The aim of an open door policy is to enable, and indeed encourage, everyone in the organisation to share any issues or views they have with their manager. But how do you make it work?


The open door concept is wasted if people in the organisation don’t understand what it is and what it is for. In its strictest sense, an open door policy means anyone is free to talk to any manager at any time, but most organisations will have their own versions of this written into their employee handbooks. The main aim is to help employees feel at ease sharing their concerns, making suggestions and asking questions. This builds trust and helps managers to understand the needs and views of the people they’re leading.


If poorly communicated, an open door policy can make people think it’s OK to knock on your door whenever there’s an issue, or to believe that only managers have the ability to solve problems. Empower and encourage people to look for solutions before they come to you and, when they do ask for your advice, steer the conversation towards problem solving. Get them to question what’s going on and think about what possible solutions there might be.


If someone opens up to you, but then senses they’re not being heard, they won’t bother again. A successful open door policy requires that you really listen to what’s being said, without interruptions or distractions. Repeating what you’ve heard back to the other person is a good way to show that you’ve taken it in and ensures you’ll leave with the right messages.


Open door policies tend to foster good feelings among team members, because people know what to do and where to go when they have a problem.
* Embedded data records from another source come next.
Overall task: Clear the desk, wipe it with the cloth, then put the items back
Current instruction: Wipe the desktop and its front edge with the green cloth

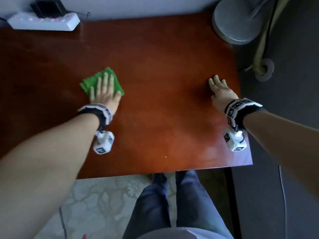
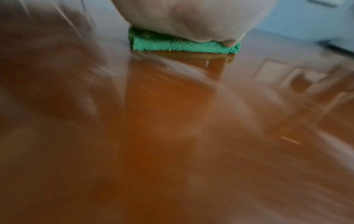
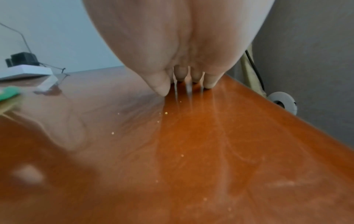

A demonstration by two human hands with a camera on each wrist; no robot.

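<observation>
1. Head view: the left hand (image 1: 105, 94) lies flat on the folded green cloth (image 1: 101, 80), with straight, slightly spread fingers pressing it down on the red-brown surface (image 1: 164, 75). The cloth is on the left half of the surface, about midway between the front edge and the back edge
2. Head view: the right hand (image 1: 221, 92) rests on the surface near its right edge, well apart from the cloth. This grip is spread, with straight fingers, and it holds nothing
3. Head view: a white power strip (image 1: 44, 22) with a black plug lies at the back left corner, and a grey round lamp base (image 1: 231, 26) stands at the back right corner. Some pale crumbs (image 1: 164, 156) lie near the front edge
4. Left wrist view: the palm (image 2: 191, 19) sits on top of the cloth (image 2: 184, 46), which lies flat on the surface (image 2: 172, 136). The picture is blurred and the fingers are hidden
5. Right wrist view: the fingertips (image 3: 209, 82) touch the surface (image 3: 210, 151), the fingers straight and close together. Small crumbs (image 3: 166, 113) lie scattered just in front of them. The cloth (image 3: 8, 92) shows at the far left edge, and the power strip (image 3: 26, 72) is behind it
</observation>
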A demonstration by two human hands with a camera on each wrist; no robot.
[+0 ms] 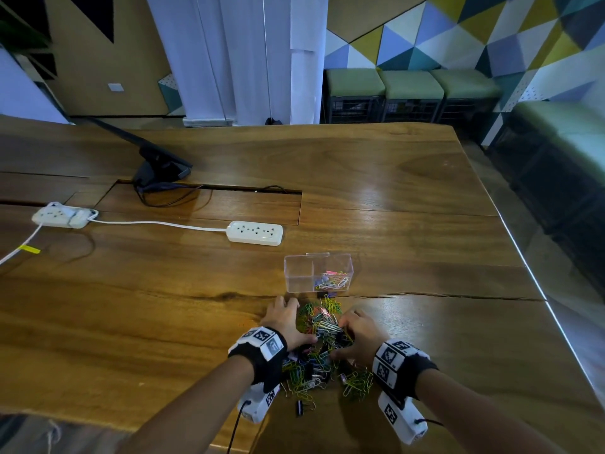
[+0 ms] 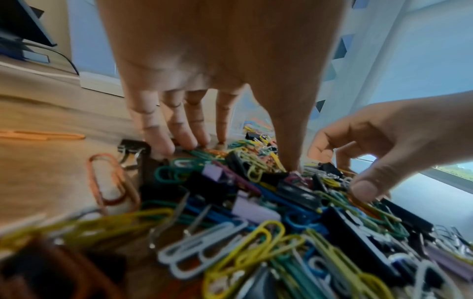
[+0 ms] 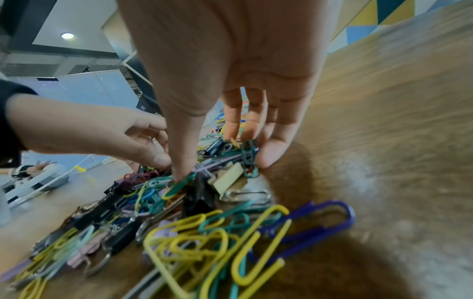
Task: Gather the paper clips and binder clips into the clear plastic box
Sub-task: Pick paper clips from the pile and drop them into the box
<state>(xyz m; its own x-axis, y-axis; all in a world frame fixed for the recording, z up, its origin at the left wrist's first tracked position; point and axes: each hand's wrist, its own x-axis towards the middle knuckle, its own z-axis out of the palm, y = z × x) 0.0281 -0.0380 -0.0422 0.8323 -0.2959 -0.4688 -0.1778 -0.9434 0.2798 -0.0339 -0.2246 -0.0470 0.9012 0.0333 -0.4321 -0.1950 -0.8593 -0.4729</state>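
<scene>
A heap of coloured paper clips and black and pastel binder clips [image 1: 322,345] lies on the wooden table [image 1: 409,224], just in front of the clear plastic box [image 1: 319,273]. The box has a divider, and its right compartment holds some paper clips. My left hand [image 1: 299,321] stands at the heap's left side with straight fingers [image 2: 179,141] touching the table and the thumb pressing into the clips. My right hand [image 1: 343,337] is at the heap's right side. Its fingers [image 3: 245,141] and thumb curl into the pile around a bunch of clips [image 3: 179,186].
Two white power strips [image 1: 255,233] [image 1: 62,216] with cords lie behind and left. A black monitor stand [image 1: 160,168] sits further back. One black binder clip [image 1: 299,407] lies apart near the front edge. The table's right edge [image 1: 537,283] is close.
</scene>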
However, such a culture only works if there is trust between everyone involved. When a team member comes to you, both you and they need to feel comfortable that what is said in the room is confidential, unless it’s agreed that the help of a third party is needed to resolve a problem. Be careful not to break that valuable bond of trust.


While they are valuable, private tête-à-têtes are an inefficient substitute for team meetings and, indeed, if a number of your team members come to you with a similar issue it’s a sign that you need stronger communication with the group as a whole. Where issues raised are not personal or private, log them and address them with the team so that everyone can see their views are being taken seriously.


While you want people to feel free to drop in, there have to be limits and it’s important to communicate the rules clearly. For example, you might say that if your door is open anyone is welcome to pop in for a chat, but if the door is closed they’ll need to make an appointment, barring emergencies of course. Alternatively, you could choose certain hours in the day when you are free to talk things through, perhaps immediately after team meetings or first thing in the morning.